Any American fan of rock who came of age at any point from the late 1970s onward and subjected themselves to rock radio, particularly when classic-rock radio came into being, undoubtedly ingested a lot of Pink Floyd.
On any given day, if the young’un had his or her radio tuned in, it was a safe bet that, sooner than later, he or she would hear either something from 1973’s phenomenally successful Dark Side of the Moon or maybe one of the several gems from 1975’s Wish You Were Here, if not any one of a number of radio staples from 1979’s double-disc monster, The Wall. Yes, rock radio had done much to keep Pink Floyd’s legacy going strong.
However, it’s been a somewhat select legacy. For all US radio has done to maintain Pink Floyd’s popularity, the American listener taking in the band’s music could be forgiven for being under the impression the band arrived on the scene in the early ’70s and got off to a grand start, thanks to the virtually complete absence from radio of the group’s first batch of albums.
While in England, albums like 1969’s Ummagumma and 1970’s Atom Heart Mother charted at #5 and #1 respectively; rare is the American casual fan who could hum a note from either, whereas every American and their mother, even those who despise Floyd, has probably heard the bulk of Dark Side of the Moon, whether they planned to or not.
These albums, to a lot of American fans, were little more than those other Floyd albums we’d see in the bins while looking for Wish You Were Here. Only occasionally would someone pick up “the cow album,” most likely out of curiosity or to complete the collection but unlikely out of need to snag that “how do you feel” song heard on Classic 98. (Although, in fairness, Pink Floyd has to take some of the blame themselves for these albums falling out of the limelight, having almost completely ignored these works in their live shows.)
Well, just as the Beatles’ story doesn’t start with Sgt. Pepper and just as to ignore anything before it would not only be robbing your ears of fine music but also missing out on hearing the musical growth the band made from their earliest recordings that worked its way to their groundbreaking and most famous LP, the same applies for Pink Floyd.

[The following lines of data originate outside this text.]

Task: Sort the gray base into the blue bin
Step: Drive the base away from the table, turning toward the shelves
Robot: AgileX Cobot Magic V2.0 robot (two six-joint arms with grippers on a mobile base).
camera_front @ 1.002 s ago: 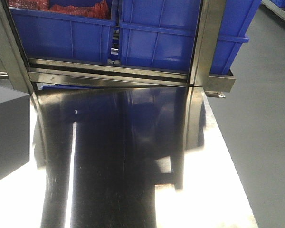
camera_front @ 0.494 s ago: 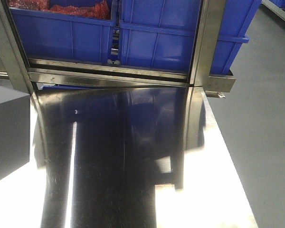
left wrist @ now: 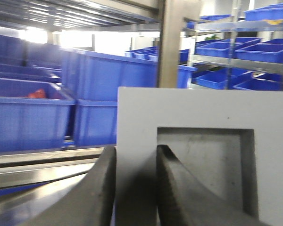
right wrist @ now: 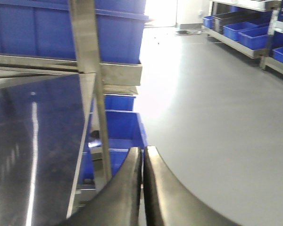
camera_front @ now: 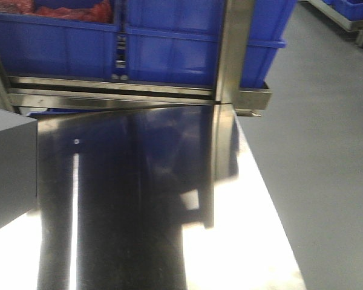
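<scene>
The gray base [left wrist: 203,108], a matte gray block with a square recess, fills the lower right of the left wrist view. My left gripper [left wrist: 136,149] is shut on its left rim, one finger [left wrist: 101,188] outside and the other inside the recess. Two alike blue bins [camera_front: 54,45] [camera_front: 169,48] stand side by side on the shelf behind the steel table; the left one holds red things [camera_front: 72,11]. I cannot tell which is the blue bin of the task. My right gripper [right wrist: 142,150] is shut on nothing, off the table's right edge.
The shiny steel table [camera_front: 139,211] runs up to the shelf rail [camera_front: 109,90]. A steel post [camera_front: 233,48] stands at the back right. Gray floor [camera_front: 320,151] lies to the right. A flat gray face [camera_front: 6,169] covers the front view's left edge. Lower blue bins [right wrist: 118,132] sit under the table.
In the front view the shelf, bins and post have slid left and slightly up. The gray face at the left edge has kept its place in the frame.
</scene>
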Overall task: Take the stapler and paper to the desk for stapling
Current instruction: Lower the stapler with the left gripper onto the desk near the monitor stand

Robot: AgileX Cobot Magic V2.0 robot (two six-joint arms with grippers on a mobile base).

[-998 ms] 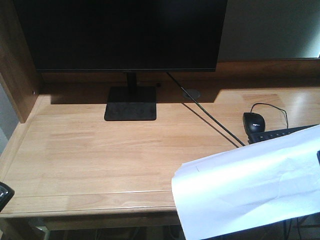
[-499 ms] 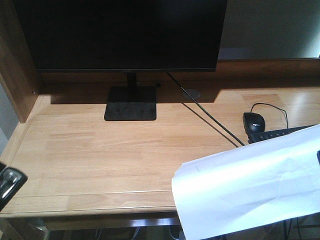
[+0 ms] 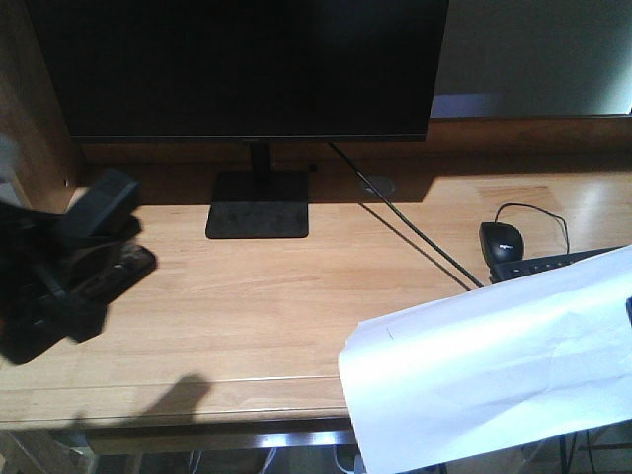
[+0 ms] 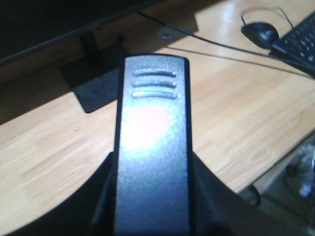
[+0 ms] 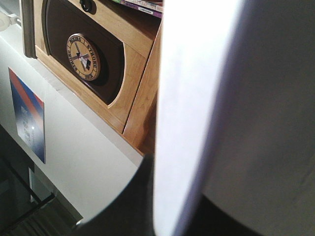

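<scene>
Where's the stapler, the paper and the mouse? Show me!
stapler (image 4: 152, 147): left wrist view, on its black top cover.
paper (image 3: 494, 365): front view, middle of the white sheet.
mouse (image 3: 501, 240): front view, on its rounded back.

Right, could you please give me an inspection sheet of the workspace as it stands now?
Surface: desk, light wood, sunlit in front and shadowed at the back.
Job's things: stapler held over the desk's left side; paper held up at the front right, overhanging the front edge.
Clutter: monitor at the back; mouse and keyboard at the right.
Grippers: left gripper shut on the stapler; right gripper shut on the paper.
Cables: monitor cable runs diagonally toward the keyboard; mouse cable loops behind the mouse.
Surroundings: wooden cabinet with a round emblem.
</scene>
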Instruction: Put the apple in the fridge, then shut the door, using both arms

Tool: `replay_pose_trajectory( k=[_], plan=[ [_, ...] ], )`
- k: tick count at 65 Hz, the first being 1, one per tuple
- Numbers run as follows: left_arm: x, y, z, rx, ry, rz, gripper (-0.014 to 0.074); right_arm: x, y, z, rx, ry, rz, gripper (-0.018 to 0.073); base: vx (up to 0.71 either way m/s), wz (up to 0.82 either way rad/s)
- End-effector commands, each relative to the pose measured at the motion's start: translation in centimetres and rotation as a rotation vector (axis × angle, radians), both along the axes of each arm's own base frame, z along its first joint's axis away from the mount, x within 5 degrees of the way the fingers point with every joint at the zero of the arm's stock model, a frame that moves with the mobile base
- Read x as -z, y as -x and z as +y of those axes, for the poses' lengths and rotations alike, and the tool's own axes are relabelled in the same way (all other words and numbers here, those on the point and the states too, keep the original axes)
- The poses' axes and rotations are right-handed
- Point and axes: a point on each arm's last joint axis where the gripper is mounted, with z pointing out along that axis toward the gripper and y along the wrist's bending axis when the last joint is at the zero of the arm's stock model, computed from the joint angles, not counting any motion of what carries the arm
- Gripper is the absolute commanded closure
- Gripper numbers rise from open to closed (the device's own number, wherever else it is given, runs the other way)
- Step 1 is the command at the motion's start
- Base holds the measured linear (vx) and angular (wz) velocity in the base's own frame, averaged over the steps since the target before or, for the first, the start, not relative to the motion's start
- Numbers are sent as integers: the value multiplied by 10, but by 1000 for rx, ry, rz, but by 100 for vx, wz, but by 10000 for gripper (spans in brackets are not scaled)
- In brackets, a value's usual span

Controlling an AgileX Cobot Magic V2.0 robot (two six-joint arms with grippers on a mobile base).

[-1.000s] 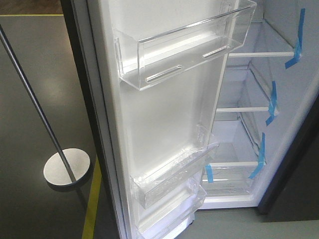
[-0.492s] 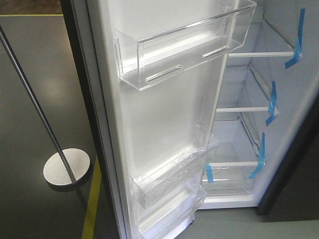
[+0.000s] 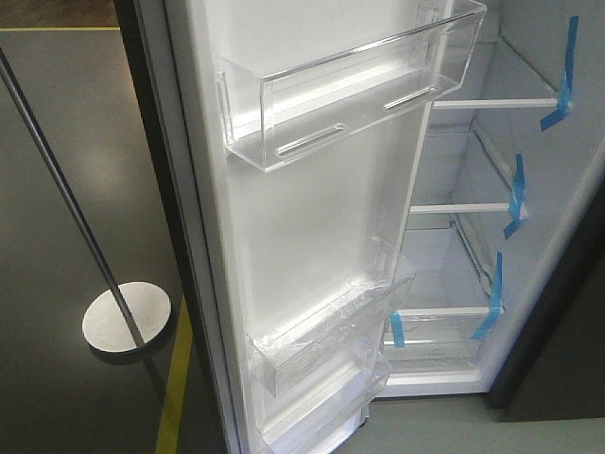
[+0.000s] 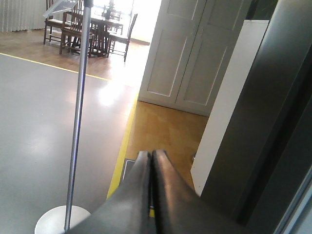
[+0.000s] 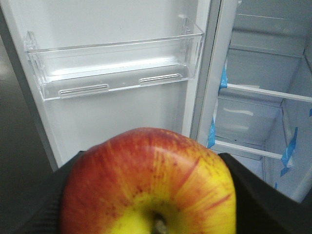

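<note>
Change: nothing I can see has moved since a second ago; the front view reads the same, door and pole exactly where they were.
Right tool [image 5: 155, 207]: clamped on the apple [image 5: 146, 168], black pads [image 5: 265, 200] hugging both flanks.
Apple: red with yellow streaks, yellow patch and stem facing my wrist camera, held out in front of the open fridge and not inside yet.
Left tool [image 4: 151, 187]: fingers pressed tight together, nothing between them, pointing out over the floor.
Door [image 3: 312, 236]: swung wide open, white inner face towards me.
Door bins: one clear upper bin [image 3: 350, 95] and a clear lower bin [image 3: 321, 336], with another just beneath it.
Fridge [image 3: 553, 218]: white inside, white shelves [image 3: 492, 103] stacked one above another, strips of blue tape [image 3: 564, 71] on the shelf ends at the right wall.
Pole [image 3: 66, 208]: thin and silver, slanting down to its round base [image 3: 126, 317] on the grey floor, left of the door.
Floor line: a yellow stripe [image 3: 175, 388] runs between the base and the door's edge.
Background, left wrist view: white panelled room doors [image 4: 190, 53], and a dining table with chairs [image 4: 92, 24] far off.
</note>
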Motion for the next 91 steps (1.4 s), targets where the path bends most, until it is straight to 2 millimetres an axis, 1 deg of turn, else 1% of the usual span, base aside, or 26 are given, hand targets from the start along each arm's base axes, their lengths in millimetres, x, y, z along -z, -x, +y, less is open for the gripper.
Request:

Dark Side of the Moon didn’t come out of nowhere. It came from a band that started out as a bluesy and R&B-tinted pop combo not too many years earlier. With each successive release after their 1967 debut, they moved themselves forward (no small achievement from a band whose original leader and creative mastermind fell out of the picture rather early in the game) gradually and sensibly, to the point that a close chronological look at Pink Floyd’s music proves that the road from the 1967 debut Piper at the Gates of Dawn to their so-called breakthrough album Dark Side of the Moon didn’t exactly zigzag.
Longtime music journalist Bill Kopp, in his new book Reinventing Pink Floyd: From Syd Barrett to the Dark Side of the Moon, takes that close chronological look and proves as much.

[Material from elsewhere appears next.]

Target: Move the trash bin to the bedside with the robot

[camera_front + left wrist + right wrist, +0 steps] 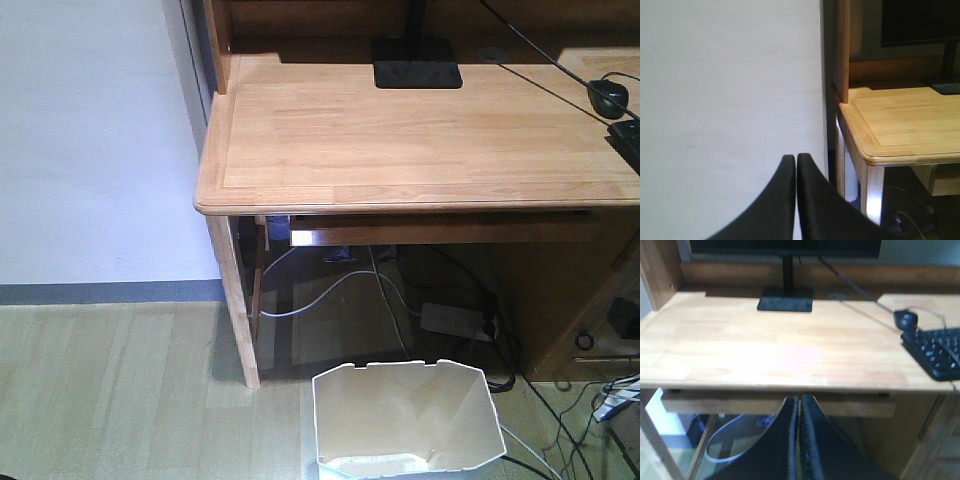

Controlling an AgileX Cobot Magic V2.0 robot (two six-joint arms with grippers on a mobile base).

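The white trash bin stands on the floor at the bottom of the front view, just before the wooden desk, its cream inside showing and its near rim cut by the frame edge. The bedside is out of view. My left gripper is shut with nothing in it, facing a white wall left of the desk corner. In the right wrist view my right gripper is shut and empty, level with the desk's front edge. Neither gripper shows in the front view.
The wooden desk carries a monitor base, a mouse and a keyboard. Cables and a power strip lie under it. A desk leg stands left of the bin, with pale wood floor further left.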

He examines each and every album of that period as well as all matter of stray singles tracks and unreleased studio and live recordings to paint the full picture of the band’s work, noting recurring themes and possible hints of what lay ahead along the way.

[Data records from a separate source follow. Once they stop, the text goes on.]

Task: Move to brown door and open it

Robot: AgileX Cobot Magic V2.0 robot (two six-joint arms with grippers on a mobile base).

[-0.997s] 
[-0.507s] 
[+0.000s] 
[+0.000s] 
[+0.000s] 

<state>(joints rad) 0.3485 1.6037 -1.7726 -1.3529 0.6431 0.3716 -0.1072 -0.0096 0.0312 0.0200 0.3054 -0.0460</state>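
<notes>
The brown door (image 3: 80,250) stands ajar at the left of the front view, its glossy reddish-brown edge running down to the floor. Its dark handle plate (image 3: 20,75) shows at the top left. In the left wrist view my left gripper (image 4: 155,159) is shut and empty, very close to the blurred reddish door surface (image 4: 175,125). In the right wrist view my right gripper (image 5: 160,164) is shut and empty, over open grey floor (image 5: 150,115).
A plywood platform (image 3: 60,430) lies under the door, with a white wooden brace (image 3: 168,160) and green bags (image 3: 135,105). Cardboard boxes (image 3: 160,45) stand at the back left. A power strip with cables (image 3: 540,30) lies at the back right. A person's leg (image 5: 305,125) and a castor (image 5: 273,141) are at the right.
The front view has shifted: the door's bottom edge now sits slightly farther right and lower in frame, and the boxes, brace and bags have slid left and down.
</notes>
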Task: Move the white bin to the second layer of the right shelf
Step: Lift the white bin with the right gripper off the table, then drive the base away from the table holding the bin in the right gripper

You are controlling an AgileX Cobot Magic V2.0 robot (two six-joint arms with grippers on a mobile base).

Using the band’s history as a backbone for his findings as a recording unit, Kopp shines the spotlight brightly on Pink Floyd’s “unclassic” years and gives the music of this time the attention it deserves but seldom gets.
Through his detailed analysis of the music and his thorough research on the development of the band as a unit, with recollections from a number of notables, some obvious some not as much, in the Floyd story such as Yes guitarist Steve Howe, Humble Pie’s Jerry Shirley (who wrote the book’s forward), Ron Geesin, Robyn Hitchcock, and onetime Floyd manager Peter Jenner, the lesser told chapters of Pink Floyd’s story have now been told, consequently giving the more familiar ones a little more context
REBEAT: For starters, could you give the REBEAT readers a little overview of your history as a music journalist?
BILL KOPP: When I was a little kid, I always knew this is what I wanted to do, but I didn’t actually start doing it until about 12 or 15 years ago. I did some work for Trouser Press when it became an online, and as it happened, the first piece I did for them was a career-spanning critical look at the catalogue of Pink Floyd. So that was totally coincidental but that was pretty much the first pro gig that I actually had as a music journalist. And I did a little bit of freelancing on the side.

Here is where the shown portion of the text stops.